Al costado de la Reserva de Fauna, frente al río, se alza un edificio que ya no es hotel, ni casino, ni refugio de turistas, ni lugar de encuentros. Es un símbolo vacío. No solo de lo que fue, sino de lo que no se animaron —o no supieron— volver a construir.
El Hotel Casino Carmelo, cerrado desde hace algunos años, se deteriora día a día mientras se convierte en un espejo sucio donde se refleja la política local, departamental y nacional.
Lo que era un ícono de desarrollo hoy funciona como un objeto de disputa menor, reducido a promesas de campaña, diagnósticos repetidos y excusas técnicas. En lugar de encarar su reactivación como una política pública estratégica, se lo empantana en discusiones parroquiales que exhiben lo más pobre del ejercicio del poder.
Política sin dimensión
Desde hace años, distintos sectores políticos han intentado explicar el tema en clave partidaria: que si el gobierno anterior no lo hizo, que si este gobierno heredó un problema estructural, que si falta interés privado, que si se está “trabajando” en un proyecto. Pero el Hotel Casino Carmelo no es un tema de partidos. Es un tema de Estado. Requiere altura, visión, urgencia y decisión. Cuatro cosas que, hasta ahora, nadie ha tenido.
Reducir su deterioro a un “asunto local” o a un “problema de la intendencia o del ministerio” es una forma de negación. Una forma de empujar el expediente a los márgenes del debate público y esconder la dimensión profunda del tema: la incapacidad sostenida de articular una política seria, consistente y de largo plazo en una ciudad que lo necesita con urgencia.
Carmelo, una ciudad con historia, con una identidad propia y con una posición estratégica entre el río y las rutas del turismo litoraleño, ha sido tratada como una nota al pie del desarrollo nacional. Y el Casino es la prueba física y material de esa marginación.
El tiempo como decisión política
Cuando el economista estadounidense Joseph Stiglitz analiza el estado de malestar en las democracias modernas, identifica un fenómeno claro: el cansancio ciudadano ante una política que posterga lo evidente. Que se acostumbra a administrar la inercia. Que convierte la demora en norma. Que vive de la táctica y no de la estrategia.
Y eso es lo que ocurre con el Hotel Casino Carmelo: hay tiempo para campañas, para promesas, para fotos y discursos. Pero no hay tiempo para decidir. No hay tiempo para asumir el costo político de hacer algo serio. No hay tiempo para poner fin a la inacción.

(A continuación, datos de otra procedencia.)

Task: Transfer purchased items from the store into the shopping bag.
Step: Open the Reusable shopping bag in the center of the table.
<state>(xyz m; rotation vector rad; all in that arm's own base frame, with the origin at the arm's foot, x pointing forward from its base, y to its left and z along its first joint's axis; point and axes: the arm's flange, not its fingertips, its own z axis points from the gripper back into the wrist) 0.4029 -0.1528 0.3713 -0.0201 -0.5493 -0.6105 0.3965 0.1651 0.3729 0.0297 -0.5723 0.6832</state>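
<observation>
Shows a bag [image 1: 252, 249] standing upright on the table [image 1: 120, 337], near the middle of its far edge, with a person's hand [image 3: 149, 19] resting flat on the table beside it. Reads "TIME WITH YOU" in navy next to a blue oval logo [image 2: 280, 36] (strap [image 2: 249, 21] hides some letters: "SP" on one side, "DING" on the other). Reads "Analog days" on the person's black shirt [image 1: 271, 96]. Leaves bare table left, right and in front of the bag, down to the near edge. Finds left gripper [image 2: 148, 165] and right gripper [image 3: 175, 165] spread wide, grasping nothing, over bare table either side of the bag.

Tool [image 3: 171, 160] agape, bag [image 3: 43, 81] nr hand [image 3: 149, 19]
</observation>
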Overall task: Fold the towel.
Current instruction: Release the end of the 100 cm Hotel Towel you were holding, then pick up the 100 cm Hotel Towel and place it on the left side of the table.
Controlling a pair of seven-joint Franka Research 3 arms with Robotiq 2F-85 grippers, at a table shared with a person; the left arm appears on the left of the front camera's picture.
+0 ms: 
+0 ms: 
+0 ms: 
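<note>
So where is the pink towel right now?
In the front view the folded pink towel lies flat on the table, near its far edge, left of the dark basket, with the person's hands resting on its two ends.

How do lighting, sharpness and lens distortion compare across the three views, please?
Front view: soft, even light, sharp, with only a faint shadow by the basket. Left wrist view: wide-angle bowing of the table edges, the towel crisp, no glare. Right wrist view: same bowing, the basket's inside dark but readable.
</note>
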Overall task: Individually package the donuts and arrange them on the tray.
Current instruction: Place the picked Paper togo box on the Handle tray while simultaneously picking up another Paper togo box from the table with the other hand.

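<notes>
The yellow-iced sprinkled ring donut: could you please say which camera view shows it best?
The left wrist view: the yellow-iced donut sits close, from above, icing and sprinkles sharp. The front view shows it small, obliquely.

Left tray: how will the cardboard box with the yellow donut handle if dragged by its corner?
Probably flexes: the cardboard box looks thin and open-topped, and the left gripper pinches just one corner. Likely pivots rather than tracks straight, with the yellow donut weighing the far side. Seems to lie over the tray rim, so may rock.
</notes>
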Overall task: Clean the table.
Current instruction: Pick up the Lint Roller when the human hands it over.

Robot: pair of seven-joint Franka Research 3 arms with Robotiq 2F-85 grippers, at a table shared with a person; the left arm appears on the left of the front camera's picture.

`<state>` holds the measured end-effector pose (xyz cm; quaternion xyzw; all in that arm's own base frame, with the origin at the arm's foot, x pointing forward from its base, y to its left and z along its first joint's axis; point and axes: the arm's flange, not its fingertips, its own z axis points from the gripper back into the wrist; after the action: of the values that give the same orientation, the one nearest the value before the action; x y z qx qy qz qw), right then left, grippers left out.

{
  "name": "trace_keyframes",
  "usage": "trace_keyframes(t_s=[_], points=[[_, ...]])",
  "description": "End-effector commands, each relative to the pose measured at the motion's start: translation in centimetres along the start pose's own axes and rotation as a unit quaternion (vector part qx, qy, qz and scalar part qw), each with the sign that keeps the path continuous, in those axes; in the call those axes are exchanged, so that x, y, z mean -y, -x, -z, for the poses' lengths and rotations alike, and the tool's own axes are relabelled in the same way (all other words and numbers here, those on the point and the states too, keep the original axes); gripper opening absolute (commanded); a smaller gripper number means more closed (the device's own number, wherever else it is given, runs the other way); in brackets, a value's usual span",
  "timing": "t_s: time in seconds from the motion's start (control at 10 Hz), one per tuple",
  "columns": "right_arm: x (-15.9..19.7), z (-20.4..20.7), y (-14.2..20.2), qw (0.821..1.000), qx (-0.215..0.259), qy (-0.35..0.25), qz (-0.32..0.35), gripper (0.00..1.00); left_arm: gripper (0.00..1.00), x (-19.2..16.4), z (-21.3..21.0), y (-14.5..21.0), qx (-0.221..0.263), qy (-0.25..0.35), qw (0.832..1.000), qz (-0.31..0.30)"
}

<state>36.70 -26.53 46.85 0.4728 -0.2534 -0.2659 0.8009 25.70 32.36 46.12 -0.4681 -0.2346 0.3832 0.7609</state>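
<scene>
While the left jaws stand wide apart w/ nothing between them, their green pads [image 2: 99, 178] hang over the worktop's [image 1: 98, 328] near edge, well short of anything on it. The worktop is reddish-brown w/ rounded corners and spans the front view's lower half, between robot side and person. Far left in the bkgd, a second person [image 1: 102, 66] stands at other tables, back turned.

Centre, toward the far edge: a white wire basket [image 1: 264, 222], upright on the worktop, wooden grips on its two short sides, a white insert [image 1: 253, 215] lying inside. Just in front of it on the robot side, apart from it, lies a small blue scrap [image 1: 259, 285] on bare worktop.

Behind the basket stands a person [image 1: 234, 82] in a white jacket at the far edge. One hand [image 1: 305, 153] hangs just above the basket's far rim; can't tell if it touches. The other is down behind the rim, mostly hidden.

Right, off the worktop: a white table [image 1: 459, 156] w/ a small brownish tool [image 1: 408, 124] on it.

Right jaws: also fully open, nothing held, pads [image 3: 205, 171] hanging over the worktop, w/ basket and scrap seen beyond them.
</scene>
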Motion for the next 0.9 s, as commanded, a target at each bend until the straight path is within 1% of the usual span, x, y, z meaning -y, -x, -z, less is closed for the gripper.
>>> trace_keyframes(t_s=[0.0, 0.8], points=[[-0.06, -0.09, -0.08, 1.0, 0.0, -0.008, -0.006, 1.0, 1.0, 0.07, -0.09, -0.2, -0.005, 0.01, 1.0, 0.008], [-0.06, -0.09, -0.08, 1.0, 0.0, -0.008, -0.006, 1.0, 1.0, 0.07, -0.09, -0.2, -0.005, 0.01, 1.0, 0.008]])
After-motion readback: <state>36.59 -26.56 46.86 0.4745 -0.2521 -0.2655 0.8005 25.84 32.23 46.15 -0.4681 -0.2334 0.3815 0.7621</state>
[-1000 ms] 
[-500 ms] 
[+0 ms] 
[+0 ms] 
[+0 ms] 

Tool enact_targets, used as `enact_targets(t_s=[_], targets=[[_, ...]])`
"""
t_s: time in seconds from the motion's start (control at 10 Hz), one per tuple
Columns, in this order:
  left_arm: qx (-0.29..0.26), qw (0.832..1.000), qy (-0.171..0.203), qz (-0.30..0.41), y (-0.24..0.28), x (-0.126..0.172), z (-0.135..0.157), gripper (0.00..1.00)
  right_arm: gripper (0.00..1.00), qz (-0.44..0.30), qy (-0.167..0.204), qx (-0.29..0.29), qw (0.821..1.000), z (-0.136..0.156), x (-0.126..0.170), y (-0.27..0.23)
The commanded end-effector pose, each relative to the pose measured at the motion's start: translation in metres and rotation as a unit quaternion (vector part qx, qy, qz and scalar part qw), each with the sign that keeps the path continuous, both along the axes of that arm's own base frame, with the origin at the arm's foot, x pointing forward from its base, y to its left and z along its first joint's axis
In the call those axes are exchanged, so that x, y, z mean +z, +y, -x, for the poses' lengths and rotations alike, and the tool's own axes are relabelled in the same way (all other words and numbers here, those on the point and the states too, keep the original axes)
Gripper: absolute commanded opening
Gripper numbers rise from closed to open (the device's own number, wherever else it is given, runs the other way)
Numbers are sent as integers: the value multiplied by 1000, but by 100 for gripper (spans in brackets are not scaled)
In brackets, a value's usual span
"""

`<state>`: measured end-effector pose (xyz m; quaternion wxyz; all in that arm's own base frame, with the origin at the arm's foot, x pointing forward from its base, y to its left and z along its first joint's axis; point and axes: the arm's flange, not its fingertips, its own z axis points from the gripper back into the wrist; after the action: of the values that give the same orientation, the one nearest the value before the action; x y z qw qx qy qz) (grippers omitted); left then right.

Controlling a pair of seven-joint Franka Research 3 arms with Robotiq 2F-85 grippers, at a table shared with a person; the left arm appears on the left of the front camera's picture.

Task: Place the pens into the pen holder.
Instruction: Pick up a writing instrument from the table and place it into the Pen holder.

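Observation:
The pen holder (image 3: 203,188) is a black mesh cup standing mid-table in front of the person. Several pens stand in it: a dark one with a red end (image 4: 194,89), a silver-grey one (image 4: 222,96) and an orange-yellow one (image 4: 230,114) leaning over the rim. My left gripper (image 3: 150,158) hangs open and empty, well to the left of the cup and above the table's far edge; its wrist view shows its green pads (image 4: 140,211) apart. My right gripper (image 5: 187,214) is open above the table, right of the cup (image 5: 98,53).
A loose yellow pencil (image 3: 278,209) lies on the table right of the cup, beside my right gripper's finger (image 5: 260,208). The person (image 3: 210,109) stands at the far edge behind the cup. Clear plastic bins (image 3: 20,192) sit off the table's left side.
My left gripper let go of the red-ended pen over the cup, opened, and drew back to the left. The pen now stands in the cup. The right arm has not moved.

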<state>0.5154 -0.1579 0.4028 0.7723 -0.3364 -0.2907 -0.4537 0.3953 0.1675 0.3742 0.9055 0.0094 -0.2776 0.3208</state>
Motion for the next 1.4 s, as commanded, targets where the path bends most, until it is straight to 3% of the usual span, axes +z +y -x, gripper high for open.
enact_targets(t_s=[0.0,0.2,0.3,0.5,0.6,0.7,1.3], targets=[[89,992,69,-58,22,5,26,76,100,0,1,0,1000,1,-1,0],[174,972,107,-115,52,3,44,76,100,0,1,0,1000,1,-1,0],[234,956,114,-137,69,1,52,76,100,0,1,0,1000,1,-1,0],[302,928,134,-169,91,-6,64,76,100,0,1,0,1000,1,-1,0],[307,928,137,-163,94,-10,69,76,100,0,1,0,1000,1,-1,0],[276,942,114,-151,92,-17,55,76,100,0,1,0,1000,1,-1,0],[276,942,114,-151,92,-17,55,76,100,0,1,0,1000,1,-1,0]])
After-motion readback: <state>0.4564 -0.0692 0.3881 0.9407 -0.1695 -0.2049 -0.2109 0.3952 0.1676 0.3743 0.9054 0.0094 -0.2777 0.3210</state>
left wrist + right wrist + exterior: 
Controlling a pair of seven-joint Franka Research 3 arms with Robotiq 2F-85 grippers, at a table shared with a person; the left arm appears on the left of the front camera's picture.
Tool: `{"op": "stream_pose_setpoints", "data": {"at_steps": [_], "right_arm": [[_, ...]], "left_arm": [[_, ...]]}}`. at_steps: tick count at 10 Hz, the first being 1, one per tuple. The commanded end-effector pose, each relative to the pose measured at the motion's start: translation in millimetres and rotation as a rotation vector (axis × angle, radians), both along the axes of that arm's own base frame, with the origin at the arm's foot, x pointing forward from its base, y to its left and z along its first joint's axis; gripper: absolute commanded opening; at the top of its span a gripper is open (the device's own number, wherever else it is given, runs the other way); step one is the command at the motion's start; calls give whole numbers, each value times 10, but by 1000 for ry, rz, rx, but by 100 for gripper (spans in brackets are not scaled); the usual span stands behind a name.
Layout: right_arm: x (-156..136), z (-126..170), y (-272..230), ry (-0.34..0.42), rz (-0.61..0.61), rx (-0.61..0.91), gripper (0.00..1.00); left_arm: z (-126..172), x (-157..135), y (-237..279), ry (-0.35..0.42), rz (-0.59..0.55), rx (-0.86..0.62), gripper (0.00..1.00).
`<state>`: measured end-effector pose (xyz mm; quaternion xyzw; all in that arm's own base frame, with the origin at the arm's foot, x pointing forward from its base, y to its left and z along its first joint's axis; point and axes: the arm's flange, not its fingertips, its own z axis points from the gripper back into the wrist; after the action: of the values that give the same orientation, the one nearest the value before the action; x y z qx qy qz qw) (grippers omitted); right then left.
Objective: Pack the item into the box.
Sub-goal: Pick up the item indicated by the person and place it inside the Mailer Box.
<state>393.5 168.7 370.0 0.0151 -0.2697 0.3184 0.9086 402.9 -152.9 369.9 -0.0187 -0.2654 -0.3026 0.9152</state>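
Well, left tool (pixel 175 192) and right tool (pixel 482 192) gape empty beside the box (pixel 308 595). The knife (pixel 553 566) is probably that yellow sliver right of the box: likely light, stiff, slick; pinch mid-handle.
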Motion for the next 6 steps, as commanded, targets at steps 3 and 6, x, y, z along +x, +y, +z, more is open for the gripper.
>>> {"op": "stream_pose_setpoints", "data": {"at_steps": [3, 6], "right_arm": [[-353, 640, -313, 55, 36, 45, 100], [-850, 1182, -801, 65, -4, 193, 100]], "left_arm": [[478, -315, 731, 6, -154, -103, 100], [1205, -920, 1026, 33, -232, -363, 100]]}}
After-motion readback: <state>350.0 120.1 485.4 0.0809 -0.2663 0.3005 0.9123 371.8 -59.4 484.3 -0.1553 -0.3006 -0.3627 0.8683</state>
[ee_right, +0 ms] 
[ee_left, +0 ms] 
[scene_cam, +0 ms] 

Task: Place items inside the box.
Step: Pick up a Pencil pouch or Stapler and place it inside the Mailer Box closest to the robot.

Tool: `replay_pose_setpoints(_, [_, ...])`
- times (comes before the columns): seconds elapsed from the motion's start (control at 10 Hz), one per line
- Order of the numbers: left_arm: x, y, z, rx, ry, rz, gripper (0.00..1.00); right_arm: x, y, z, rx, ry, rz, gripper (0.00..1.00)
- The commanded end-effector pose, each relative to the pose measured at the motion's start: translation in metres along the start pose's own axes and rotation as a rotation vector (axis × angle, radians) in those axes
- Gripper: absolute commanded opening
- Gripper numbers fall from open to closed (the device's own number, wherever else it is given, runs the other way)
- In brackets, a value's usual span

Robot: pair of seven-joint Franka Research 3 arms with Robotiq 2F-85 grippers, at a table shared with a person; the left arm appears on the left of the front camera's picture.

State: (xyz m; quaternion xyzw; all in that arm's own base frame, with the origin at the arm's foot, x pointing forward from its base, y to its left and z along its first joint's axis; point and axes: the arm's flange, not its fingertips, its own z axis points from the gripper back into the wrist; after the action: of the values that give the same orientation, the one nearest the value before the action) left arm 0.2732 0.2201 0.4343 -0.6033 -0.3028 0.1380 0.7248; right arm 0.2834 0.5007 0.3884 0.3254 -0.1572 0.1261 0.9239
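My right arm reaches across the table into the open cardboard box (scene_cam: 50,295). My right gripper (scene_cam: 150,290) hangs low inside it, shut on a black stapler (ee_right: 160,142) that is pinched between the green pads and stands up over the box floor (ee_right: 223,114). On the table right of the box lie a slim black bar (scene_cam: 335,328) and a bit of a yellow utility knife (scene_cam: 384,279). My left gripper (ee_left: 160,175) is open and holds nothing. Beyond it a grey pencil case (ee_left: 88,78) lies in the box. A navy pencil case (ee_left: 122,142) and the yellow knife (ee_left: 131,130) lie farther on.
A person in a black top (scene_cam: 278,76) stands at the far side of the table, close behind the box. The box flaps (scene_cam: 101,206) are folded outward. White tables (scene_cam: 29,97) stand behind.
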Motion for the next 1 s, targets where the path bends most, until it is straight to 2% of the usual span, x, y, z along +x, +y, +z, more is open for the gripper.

Sin embargo, sí hay tiempo para algo más corrosivo: convertir el abandono en herramienta de disputa. Mientras el edificio se desmorona, los sectores políticos lo utilizan como campo simbólico para marcar diferencias. Cada quien busca responsabilizar al otro. Pero casi nadie plantea una hoja de ruta seria, con plazos, presupuesto, actores involucrados y voluntad firme de transformar esa ruina en oportunidad.
Lecturas pequeñas para problemas grandes
El error más profundo ha sido el encierro del tema en la lógica de la política menor. Como si la reactivación del Hotel Casino Carmelo fuera una bandera para agitar en elecciones, y no un desafío estructural que debe trascender gobiernos, colores y egos. La falta de políticas sostenidas no es un accidente: es una forma de hacer política que privilegia lo inmediato y lo anecdótico sobre lo importante y lo estructural.
Ni siquiera se ha logrado instalar una conversación pública a la altura de las circunstancias. No hay foros, ni convocatorias, ni agendas de trabajo abiertas a la ciudadanía. Todo se maneja en despachos cerrados, en la espera de inversores privados que nunca llegan o en la fantasía de un proyecto que siempre está “por concretarse”.
Carmelo no necesita promesas. Necesita decisiones. Porque hay un límite para la paciencia. Y cuando el tiempo pasa sin que nada se haga, lo que se erosiona no es solo un edificio: es la confianza pública. Y sin confianza, la política se vuelve un ejercicio sin legitimidad.
Un espejo del país
El Hotel Casino Carmelo no es solo un edificio que se cae. Es una síntesis. De la lentitud, de la desidia, de la falta de mirada estratégica. Es también un llamado de atención: ¿cómo se puede hablar de desarrollo local si no se es capaz de resolver lo urgente y lo posible?
Cada día que pasa sin definiciones, cada filtración que agrava su estructura, cada promesa que se vuelve letra muerta, es un recordatorio brutal de que la política —cuando no decide— fracasa. Y ese fracaso no tiene ideología. Tiene responsables, sí. Pero sobre todo tiene consecuencias: la sensación creciente de que, hagan lo que hagan, los de siempre seguirán mirando para otro lado.